Exercise requirements: Write out the listing below word for word.

Dataset content:
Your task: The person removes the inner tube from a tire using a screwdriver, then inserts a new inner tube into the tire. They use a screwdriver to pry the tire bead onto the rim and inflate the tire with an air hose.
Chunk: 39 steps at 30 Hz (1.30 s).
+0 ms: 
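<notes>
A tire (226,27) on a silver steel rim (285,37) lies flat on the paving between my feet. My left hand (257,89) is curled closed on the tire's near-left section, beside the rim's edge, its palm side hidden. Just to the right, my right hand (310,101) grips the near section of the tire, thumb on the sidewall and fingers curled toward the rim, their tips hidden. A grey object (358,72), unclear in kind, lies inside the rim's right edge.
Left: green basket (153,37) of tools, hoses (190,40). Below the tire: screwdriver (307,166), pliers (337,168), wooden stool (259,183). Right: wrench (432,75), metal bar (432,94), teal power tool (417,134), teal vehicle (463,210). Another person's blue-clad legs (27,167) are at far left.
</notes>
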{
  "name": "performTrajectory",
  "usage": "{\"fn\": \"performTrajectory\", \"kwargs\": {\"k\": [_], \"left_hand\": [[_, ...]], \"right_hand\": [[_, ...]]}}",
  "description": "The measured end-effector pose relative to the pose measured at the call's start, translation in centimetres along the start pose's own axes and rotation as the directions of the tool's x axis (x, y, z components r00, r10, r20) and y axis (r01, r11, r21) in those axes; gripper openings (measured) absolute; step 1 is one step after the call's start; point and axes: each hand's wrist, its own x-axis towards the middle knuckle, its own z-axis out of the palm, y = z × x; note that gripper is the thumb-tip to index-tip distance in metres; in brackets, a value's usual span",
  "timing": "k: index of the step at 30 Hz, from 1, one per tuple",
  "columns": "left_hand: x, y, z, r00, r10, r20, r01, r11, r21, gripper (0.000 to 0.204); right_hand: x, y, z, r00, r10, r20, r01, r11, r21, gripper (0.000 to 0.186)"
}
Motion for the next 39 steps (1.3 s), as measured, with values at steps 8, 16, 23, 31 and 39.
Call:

Exercise result:
Your task: The person removes the inner tube from a tire using a screwdriver, then inserts a new inner tube into the tire. They use a screwdriver to pry the tire bead onto the rim and inflate the tire with an air hose.
Chunk: 39 steps at 30 Hz (1.30 s).
+0 ms: 
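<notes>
A tire (226,27) on a silver steel rim (285,37) lies flat on the paving between my feet. My left hand (257,89) is curled closed on the tire's near-left section, beside the rim's edge, its palm side hidden. Just to the right, my right hand (310,101) grips the near section of the tire, thumb on the sidewall and fingers curled toward the rim, their tips hidden. A grey object (358,72), unclear in kind, lies inside the rim's right edge.
Left: green basket (153,37) of tools, hoses (190,40). Below the tire: screwdriver (307,166), pliers (337,168), wooden stool (259,183). Right: wrench (432,75), metal bar (432,94), teal power tool (417,134), teal vehicle (463,210). Another person's blue-clad legs (27,167) are at far left.
</notes>
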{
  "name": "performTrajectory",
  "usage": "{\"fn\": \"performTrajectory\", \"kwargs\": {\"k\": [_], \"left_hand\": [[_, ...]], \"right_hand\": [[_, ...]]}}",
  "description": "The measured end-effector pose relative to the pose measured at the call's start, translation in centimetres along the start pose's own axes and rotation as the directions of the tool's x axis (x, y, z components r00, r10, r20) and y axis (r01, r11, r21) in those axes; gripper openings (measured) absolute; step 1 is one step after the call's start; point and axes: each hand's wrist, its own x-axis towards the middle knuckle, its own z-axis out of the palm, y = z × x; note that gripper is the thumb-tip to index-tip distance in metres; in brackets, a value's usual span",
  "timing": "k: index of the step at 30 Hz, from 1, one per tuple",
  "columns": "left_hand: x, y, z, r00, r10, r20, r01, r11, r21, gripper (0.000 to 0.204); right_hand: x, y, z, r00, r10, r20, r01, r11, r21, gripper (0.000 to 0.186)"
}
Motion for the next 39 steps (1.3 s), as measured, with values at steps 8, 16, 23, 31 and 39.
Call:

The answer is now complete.